§ PROBLEM DETAILS
The full listing, returned exactly and free of pictures, is the expected answer.
————————
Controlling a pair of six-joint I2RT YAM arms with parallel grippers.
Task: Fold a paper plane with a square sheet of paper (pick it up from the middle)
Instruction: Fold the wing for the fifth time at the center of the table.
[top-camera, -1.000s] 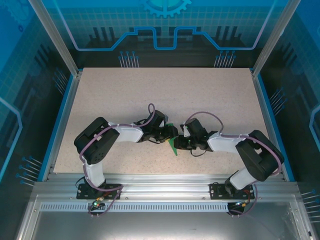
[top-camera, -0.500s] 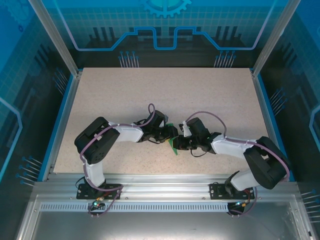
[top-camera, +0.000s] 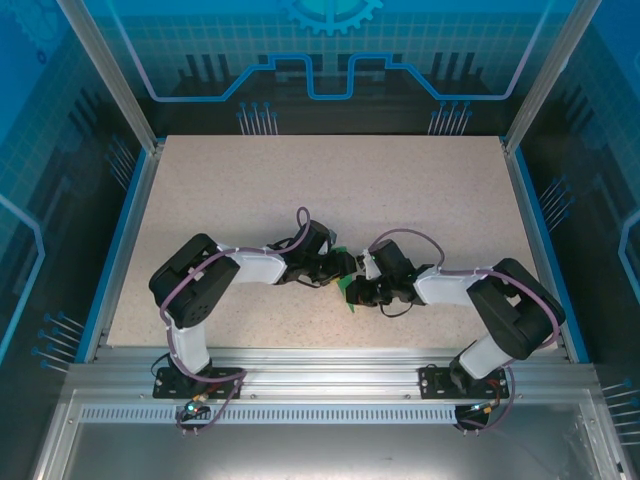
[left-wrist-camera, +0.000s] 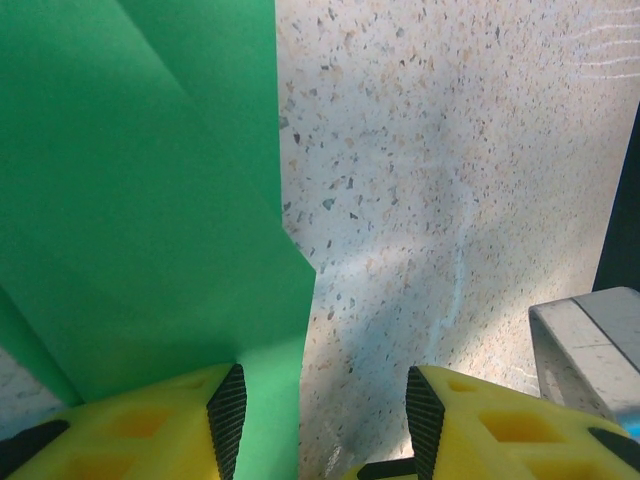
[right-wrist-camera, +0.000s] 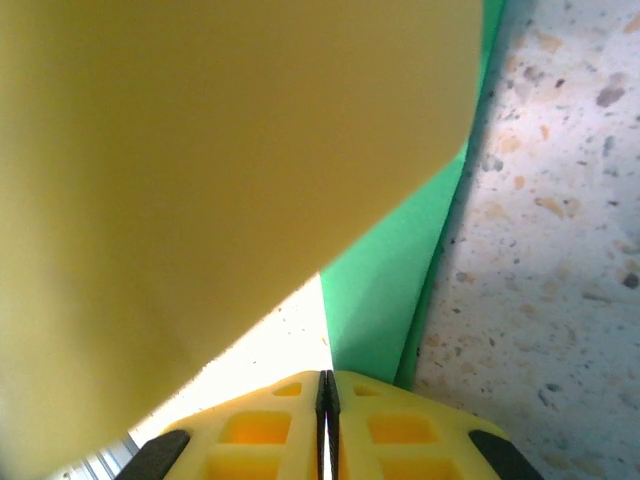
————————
§ PROBLEM SOLUTION
Controlling a pair of six-joint I2RT YAM arms with parallel grippers.
Task: Fold a paper plane with a square sheet of paper (pick it up from the middle)
Instruction: Fold the wing for the fifth time at the center of the table.
[top-camera, -1.000s] 
[top-camera, -0.500s] 
[top-camera, +0.000s] 
[left-wrist-camera, +0.000s] 
[right-wrist-camera, +0.000s] 

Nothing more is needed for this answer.